Étonnant destin que celui du « magret » de canard. Inconnu il y a encore un demi- siècle, ce morceau est entré dans les habitudes de consommation des Français, au point de supplanter le bœuf bourguignon au hit-parade de leurs plats préférés, si l’on en croit le sondage Expedia-Opinionway, mené en 2016.
Les magrets, issus des deux filets de chair prélevés sur la poitrine du canard gras, doivent leur postérité à André Daguin, qui dirigea le restaurant de l’hôtel de France à Auch. Au début de sa carrière, dans les années 1950, la chair des canards gras du Sud-Ouest, destinée à la production de foie gras, est essentiellement consommée rôtie ou en confit. On n’imagine pas alors pouvoir déguster seules ces pièces « maigres » (magret vient de l’occitan magre, qui signifie maigre). À l’époque, une certaine suspicion pèse sur la qualité sanitaire de la viande des canards gras, élevés sur une paille pas toujours exemplaire, que l’on préfère donc consommer bien cuite.

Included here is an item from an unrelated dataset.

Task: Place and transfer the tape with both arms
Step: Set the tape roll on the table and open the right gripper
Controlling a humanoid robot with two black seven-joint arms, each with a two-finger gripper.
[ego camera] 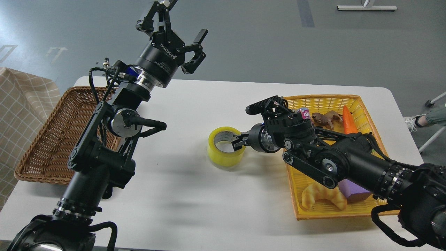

Le jeune André Daguin va faire voler en éclats ces préjugés. À la fin des années 1950, les conditions d’élevage se sont beaucoup améliorées. La viande des deux filets, cuite sur la graisse très riche du canard gras, va se révéler extrêmement tendre et savoureuse. Aussi, un beau jour de 1959, le chef propose-t-il à sa carte un magret saignant, dont l’apparence et la texture surprennent les clients de l’hôtel de France. « On le présentait sans gras, afin qu’il ait l’air d’un bon morceau d’entrecôte épais », racontait André Daguin, fier d’avoir pu faire prendre du canard pour du bœuf.
« Une nouvelle viande »
Le plat va peu à peu entrer dans les mœurs de la gastronomie du Sud-Ouest, plus habituée à l’époque aux confits. Il faudra attendre l’orée des années 1970 pour qu’un journaliste américain fasse à ce plat une réputation planétaire. Robert Daley, auteur de romans à succès, publie dans le New York Times un article sur le restaurant d’André Daguin, dans lequel il précise avoir « découvert une nouvelle viande : le magret ». Placé ainsi sous les projecteurs, le plat se répand sur l’ensemble des tables françaises.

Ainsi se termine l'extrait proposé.